## PROMPT
Write the data out again, character for character, with no images.
[[ MATERIAL PROVIDED, beginning ]]
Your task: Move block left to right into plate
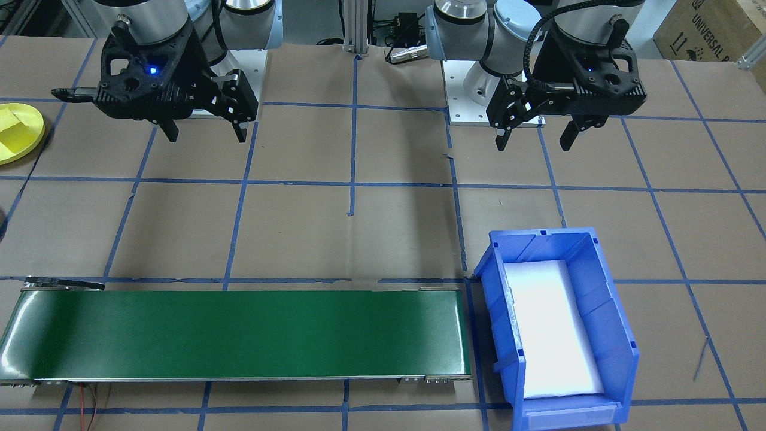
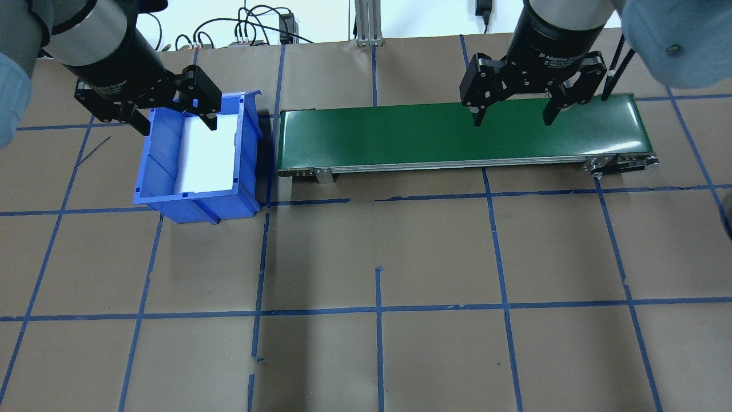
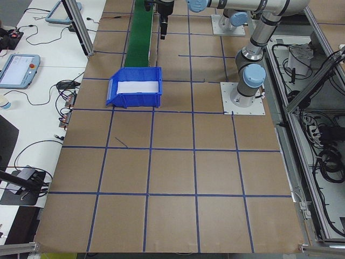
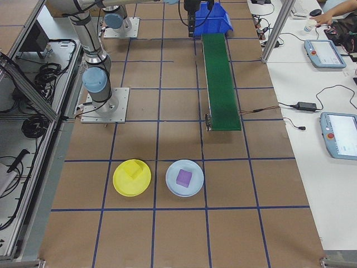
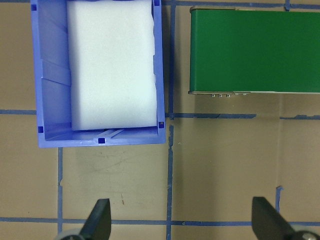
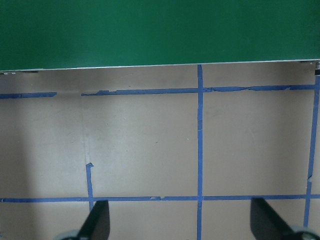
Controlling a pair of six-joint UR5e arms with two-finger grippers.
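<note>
Both the left gripper [image 2: 171,117] and right gripper [image 2: 513,114] hover with jaws open and empty, no block visible on the belt [image 2: 457,134] beneath the right jaws or in the bin [image 2: 197,203] under the left, and the yellow plate [image 4: 131,177] already holding a yellow cube [image 4: 134,171], so the task looks finished or awaiting another block.

The plate [image 4: 132,177] is a small, round, bright yellow dish with a raised rim, lying flat on the brown paper at the robot's right end of the table, beyond the end of the green strip. A yellow block [image 4: 134,170] sits inside it, toward the far part of the dish. From across the table only its edge [image 1: 21,133] shows, at the left border.
</note>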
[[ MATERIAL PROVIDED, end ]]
## SOLUTION FOR THIS TASK
Your task: Move block left to right into plate
Controlling a pair of six-joint UR5e arms with two-finger grippers.
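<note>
Both the left gripper [image 2: 171,117] and right gripper [image 2: 513,114] hover with jaws open and empty, no block visible on the belt [image 2: 457,134] beneath the right jaws or in the bin [image 2: 197,203] under the left, and the yellow plate [image 4: 131,177] already holding a yellow cube [image 4: 134,171], so the task looks finished or awaiting another block.

The plate [image 4: 132,177] is a small, round, bright yellow dish with a raised rim, lying flat on the brown paper at the robot's right end of the table, beyond the end of the green strip. A yellow block [image 4: 134,170] sits inside it, toward the far part of the dish. From across the table only its edge [image 1: 21,133] shows, at the left border.
</note>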

This completes the output for the exercise.